__TASK__
Every line of the data is to be transcribed as it stands.
Top of THE DATA
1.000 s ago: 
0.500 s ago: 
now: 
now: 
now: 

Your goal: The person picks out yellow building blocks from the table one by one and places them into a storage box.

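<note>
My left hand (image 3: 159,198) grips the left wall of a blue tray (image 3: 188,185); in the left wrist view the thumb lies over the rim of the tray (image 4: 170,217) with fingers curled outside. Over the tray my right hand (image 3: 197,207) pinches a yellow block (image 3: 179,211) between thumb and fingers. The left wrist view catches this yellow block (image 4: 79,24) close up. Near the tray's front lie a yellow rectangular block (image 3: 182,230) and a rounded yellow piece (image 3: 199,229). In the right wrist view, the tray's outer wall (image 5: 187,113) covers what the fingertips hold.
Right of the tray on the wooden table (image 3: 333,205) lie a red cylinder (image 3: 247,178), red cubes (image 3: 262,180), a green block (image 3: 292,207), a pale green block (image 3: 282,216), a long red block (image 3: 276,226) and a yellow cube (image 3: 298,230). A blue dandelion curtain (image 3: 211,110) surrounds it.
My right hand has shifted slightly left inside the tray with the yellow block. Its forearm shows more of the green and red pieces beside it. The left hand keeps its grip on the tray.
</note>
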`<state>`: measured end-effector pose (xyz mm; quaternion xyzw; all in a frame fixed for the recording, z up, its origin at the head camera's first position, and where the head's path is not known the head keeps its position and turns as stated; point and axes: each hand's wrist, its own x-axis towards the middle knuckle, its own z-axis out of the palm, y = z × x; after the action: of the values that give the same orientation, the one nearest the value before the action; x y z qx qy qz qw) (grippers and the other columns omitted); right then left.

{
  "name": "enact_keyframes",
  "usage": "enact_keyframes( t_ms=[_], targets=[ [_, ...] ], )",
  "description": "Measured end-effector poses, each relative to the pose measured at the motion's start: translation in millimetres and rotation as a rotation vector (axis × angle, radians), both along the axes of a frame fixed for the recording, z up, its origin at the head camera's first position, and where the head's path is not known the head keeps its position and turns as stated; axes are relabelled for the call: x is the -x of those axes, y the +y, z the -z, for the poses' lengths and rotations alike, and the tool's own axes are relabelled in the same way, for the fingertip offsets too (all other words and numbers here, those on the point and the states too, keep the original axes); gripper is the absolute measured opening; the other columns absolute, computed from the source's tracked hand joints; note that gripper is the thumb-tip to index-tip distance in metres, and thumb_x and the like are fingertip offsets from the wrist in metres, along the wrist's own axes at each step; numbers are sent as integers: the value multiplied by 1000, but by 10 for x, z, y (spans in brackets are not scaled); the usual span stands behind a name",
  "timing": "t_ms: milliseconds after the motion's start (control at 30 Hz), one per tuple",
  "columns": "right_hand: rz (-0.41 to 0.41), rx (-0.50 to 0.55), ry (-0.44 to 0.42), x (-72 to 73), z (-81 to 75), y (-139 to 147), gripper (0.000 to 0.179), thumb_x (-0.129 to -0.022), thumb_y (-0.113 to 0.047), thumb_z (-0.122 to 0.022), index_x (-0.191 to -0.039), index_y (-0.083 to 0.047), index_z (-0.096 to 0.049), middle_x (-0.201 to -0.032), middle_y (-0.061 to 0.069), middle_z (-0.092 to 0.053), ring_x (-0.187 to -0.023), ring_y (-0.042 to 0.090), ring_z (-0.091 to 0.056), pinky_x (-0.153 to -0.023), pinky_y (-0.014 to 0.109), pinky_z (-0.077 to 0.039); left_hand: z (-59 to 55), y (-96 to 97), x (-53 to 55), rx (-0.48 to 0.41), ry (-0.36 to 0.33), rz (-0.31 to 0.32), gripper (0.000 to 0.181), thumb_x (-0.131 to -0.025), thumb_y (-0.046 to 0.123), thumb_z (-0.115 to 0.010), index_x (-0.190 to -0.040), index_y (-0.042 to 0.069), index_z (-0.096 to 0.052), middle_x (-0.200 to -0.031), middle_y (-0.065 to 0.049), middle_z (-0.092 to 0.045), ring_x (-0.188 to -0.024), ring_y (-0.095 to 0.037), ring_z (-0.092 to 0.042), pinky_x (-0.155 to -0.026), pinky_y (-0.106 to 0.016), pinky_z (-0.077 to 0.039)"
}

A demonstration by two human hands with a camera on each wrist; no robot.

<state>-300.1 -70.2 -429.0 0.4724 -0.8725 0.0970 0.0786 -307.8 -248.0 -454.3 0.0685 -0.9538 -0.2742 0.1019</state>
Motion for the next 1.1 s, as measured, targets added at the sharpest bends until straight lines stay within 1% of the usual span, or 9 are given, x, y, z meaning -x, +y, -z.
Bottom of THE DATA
__RESPONSE BELOW__
1.000 s ago: 
0.500 s ago: 
now: 
now: 
now: 

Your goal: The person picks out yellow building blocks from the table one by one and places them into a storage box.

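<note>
My left hand (image 3: 159,198) grips the left wall of a blue tray (image 3: 188,185); in the left wrist view the thumb lies over the rim of the tray (image 4: 170,217) with fingers curled outside. Over the tray my right hand (image 3: 197,207) pinches a yellow block (image 3: 179,211) between thumb and fingers. The left wrist view catches this yellow block (image 4: 79,24) close up. Near the tray's front lie a yellow rectangular block (image 3: 182,230) and a rounded yellow piece (image 3: 199,229). In the right wrist view, the tray's outer wall (image 5: 187,113) covers what the fingertips hold.
Right of the tray on the wooden table (image 3: 333,205) lie a red cylinder (image 3: 247,178), red cubes (image 3: 262,180), a green block (image 3: 292,207), a pale green block (image 3: 282,216), a long red block (image 3: 276,226) and a yellow cube (image 3: 298,230). A blue dandelion curtain (image 3: 211,110) surrounds it.
My right hand has shifted slightly left inside the tray with the yellow block. Its forearm shows more of the green and red pieces beside it. The left hand keeps its grip on the tray.
</note>
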`<state>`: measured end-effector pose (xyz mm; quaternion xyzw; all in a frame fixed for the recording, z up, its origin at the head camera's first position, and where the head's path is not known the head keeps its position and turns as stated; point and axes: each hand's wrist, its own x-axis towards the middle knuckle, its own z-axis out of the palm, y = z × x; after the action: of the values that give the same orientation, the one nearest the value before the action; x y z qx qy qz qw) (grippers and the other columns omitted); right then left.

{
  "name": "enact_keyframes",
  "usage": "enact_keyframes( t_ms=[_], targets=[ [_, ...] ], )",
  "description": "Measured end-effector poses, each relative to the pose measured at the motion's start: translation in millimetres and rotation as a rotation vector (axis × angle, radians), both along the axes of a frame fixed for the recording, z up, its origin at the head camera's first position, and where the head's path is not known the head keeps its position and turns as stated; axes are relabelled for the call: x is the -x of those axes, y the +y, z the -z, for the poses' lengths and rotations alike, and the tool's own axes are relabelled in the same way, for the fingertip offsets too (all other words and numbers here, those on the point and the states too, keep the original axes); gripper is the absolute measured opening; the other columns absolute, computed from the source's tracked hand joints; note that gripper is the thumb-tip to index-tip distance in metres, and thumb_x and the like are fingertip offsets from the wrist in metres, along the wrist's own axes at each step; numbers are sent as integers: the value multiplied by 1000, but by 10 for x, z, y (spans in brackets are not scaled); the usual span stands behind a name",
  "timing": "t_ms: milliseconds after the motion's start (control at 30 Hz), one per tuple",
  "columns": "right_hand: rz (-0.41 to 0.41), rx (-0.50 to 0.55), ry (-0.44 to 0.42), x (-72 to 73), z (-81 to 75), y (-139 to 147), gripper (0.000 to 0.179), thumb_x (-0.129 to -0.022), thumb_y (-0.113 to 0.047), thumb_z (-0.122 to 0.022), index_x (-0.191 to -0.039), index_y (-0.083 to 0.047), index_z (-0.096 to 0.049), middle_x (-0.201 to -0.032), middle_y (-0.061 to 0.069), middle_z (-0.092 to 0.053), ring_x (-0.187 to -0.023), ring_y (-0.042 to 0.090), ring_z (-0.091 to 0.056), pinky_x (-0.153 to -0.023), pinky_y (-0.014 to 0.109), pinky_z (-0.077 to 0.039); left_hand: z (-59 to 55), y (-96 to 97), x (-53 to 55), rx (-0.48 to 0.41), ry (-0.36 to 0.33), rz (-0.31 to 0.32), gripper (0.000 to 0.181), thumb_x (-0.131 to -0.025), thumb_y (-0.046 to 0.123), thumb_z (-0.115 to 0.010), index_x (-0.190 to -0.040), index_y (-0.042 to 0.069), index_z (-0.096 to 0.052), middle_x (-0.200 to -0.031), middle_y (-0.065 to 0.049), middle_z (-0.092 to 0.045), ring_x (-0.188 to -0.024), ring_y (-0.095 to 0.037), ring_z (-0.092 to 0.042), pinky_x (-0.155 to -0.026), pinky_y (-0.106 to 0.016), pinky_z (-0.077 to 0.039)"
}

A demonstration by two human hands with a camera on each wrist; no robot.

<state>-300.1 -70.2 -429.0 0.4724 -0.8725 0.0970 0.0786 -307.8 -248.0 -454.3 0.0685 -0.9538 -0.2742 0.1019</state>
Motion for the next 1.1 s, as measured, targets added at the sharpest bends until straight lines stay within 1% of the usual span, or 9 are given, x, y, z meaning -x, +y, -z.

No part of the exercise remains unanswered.